Il convient d’ajouter par ailleurs que les étudiants sont très attentifs aux prescriptions de leurs professeurs quand ils choisissent leurs lectures. À la question : « En général, qui vous aide à choisir vos livres ? », 55 % des étudiants répondent que ce sont les enseignants et 39 % des amis.

Le point de vue des étudiants sur les services offerts

C’est l’ampleur et la pertinence disciplinaire de l’offre documentaire en libre accès qui recueillent le plus d’avis favorables, suivies par l’ambiance et la qualité de l’accueil, les conditions de consultation des bases de données et les conditions d’emprunt étant également appréciées.

Les étudiants usagers de la bibliothèque attendent des améliorations sur la disponibilité des documents, les délais de communication des ouvrages conservés en magasin, l’aide des personnels, les heures d’ouverture du service du prêt et surtout le bruit dans les salles de lecture !

L’enquête montre enfin que certains services demeurent assez méconnus, ce qui conduit à leur sous-utilisation ; ainsi des périodiques imprimés disponibles à la bibliothèque, de la consultation d’Internet et des revues électroniques, qui constituent les offres les plus ignorées.

Parmi les améliorations importantes mises en œuvre à la bibliothèque depuis cinq ans, l’une a consisté à rendre le catalogue en ligne plus ergonomique, une autre à étoffer l’offre électronique avec les abonnements à des bouquets de revues – au moyen d’un contrat avec Science direct par exemple. Si la bataille pour proposer un catalogue plus convivial a été gagnée – neuf étudiants sur dix affirment qu’il est très ou assez facile à utiliser –, la consultation extrêmement mesurée des revues électroniques démontre qu’en matière de recours à l’information électronique, pour l’heure, les fruits n’ont pas encore passé la promesse des fleurs.

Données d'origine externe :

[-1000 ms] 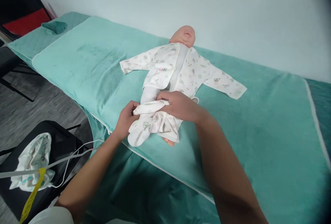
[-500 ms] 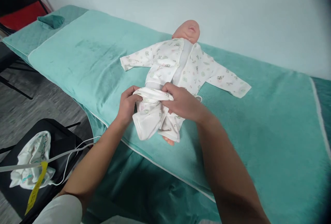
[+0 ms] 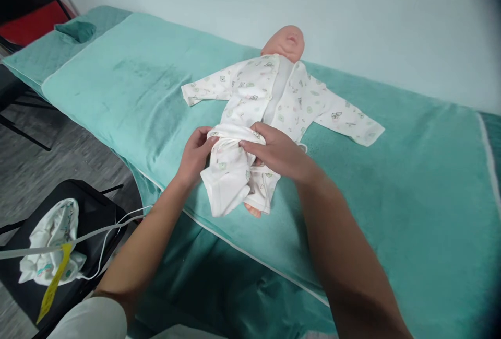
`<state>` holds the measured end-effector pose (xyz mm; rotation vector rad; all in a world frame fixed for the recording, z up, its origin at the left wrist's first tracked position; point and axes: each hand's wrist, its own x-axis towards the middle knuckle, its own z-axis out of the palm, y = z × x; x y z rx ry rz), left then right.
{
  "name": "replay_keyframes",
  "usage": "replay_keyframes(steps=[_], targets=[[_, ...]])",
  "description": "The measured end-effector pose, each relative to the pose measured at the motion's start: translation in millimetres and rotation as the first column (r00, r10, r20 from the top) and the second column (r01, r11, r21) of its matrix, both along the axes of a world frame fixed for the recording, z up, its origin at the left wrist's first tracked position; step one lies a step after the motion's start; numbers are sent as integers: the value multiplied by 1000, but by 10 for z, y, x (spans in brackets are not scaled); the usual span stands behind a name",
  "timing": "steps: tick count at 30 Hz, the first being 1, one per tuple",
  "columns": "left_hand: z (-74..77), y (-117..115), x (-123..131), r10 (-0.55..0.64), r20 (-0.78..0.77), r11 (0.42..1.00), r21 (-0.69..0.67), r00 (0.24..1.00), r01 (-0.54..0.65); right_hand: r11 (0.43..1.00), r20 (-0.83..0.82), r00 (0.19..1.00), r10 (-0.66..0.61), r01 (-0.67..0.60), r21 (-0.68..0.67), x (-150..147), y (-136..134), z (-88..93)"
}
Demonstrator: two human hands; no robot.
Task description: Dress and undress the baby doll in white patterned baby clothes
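Observation:
A baby doll [image 3: 284, 44] lies on its back, its head toward the wall. It wears a white printed jacket [image 3: 250, 88] that is unfastened down the front, the sleeves spread to both sides. White printed baby trousers [image 3: 227, 169] are on the doll's legs, bunched at the waist. My left hand [image 3: 195, 153] pinches the waistband at its left side. With thumb and fingers, my right hand [image 3: 276, 151] grips the waistband near its middle and right. One doll foot [image 3: 253, 210] peeks from a trouser leg; the other foot is hidden.
The doll lies on a bed with a green cover [image 3: 376, 213], against a white wall [image 3: 376, 25]. At lower left, a black chair [image 3: 94, 208] bears a white diaper [image 3: 55, 240]. A white cable with a yellow tag [image 3: 55, 287] crosses it. Another chair [image 3: 31, 15] stands at upper left.
My right hand has shifted its fingers a little along the waistband. The waistband sits slightly higher, and the left trouser leg hangs straighter. The view has moved slightly.

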<state>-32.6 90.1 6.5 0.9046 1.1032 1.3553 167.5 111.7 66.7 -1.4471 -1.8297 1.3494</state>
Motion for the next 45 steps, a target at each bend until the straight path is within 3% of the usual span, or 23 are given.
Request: replay_keyframes(steps=[2,4,8,12,15,19,23,28,32,38,42,45], targets=[[-45,-187,-12,77,-48,997,-4,996,-77,1000,-5,1000,13,-13,-2,4,4,-2],[-89,-431,-49,82,-107,996,-34,991,-86,999,-1,1000,31,-31,8,9,9,-14],[-204,-889,-127,-80,-74,990,-126,994,70,991,41,996,74,-78,110,27,19,-33],[-327,-1073,-153,-264,5,949,-175,964,261,972,87,985,147,-160,170,63,25,0],[-347,-1075,-163,-248,-48,955,-180,968,236,965,67,971,228,-235,119,108,28,48],[-225,-1036,-179,-154,-291,985,-116,944,125,956,18,958,286,-286,68,155,33,82],[-13,-929,-159,-108,-487,990,24,866,137,958,22,962,273,-274,83,150,33,64],[132,-646,-164,-122,-688,981,25,716,192,987,30,990,140,-142,71,108,26,12],[115,-387,-223,-128,-719,985,-11,683,173,996,9,996,85,-85,40,86,30,4],[31,-88,-185,24,-743,999,40,669,8,998,11,1000,16,-17,53,35,34,-18],[-24,-202,-161,99,-705,995,75,703,-64,999,22,1000,17,-18,51,19,34,-43],[-27,-478,-203,105,-616,987,-31,781,-157,998,33,999,23,-25,56,23,35,-56]])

Au total, les résultats du sondage apparaissent encourageants à la fois pour le service public de lecture et de documentation rendu par la bibliothèque de l’université avec le complément des BUFR, et pour les pratiques de lecture des étudiants. Les enseignants observeront également que leurs recommandations ou prescriptions bibliographiques sont bien reçues par leurs étudiants.

Cependant, la bibliothèque a bien conscience qu’une importante marge de progression demeure pour mieux répondre aux attentes de ses usagers ; à cet effet, une meilleure prise en compte de leurs attentes, une augmentation des horaires d’ouverture 2, un aménagement des espaces, une formation des étudiants à l’usage de la documentation, figurent en bonne place dans le contrat d’établissement 2005-2008.

L’enquête confirme que la lecture demeure une pratique largement et régulièrement exercée par une majorité notable des étudiants ; l’accoutumance à la lecture sur écran et la consultation des corpus numérisés semblent lentes, mais ce développement est à l’œuvre. Il reste également à explorer et à analyser les pratiques et le rapport au livre des étudiants qui ne se rendent pas à la bibliothèque.

  1. (retour)↑  Pour ne pas alourdir la rédaction par une périphrase, « les étudiants » signifiera désormais « les étudiants de Paris X fréquentant la bibliothèque ».
  2. (retour)↑  Depuis cette étude, la durée d’ouverture hebdomadaire a été portée à 54 heures en octobre 2005 contre 50 heures antérieurement.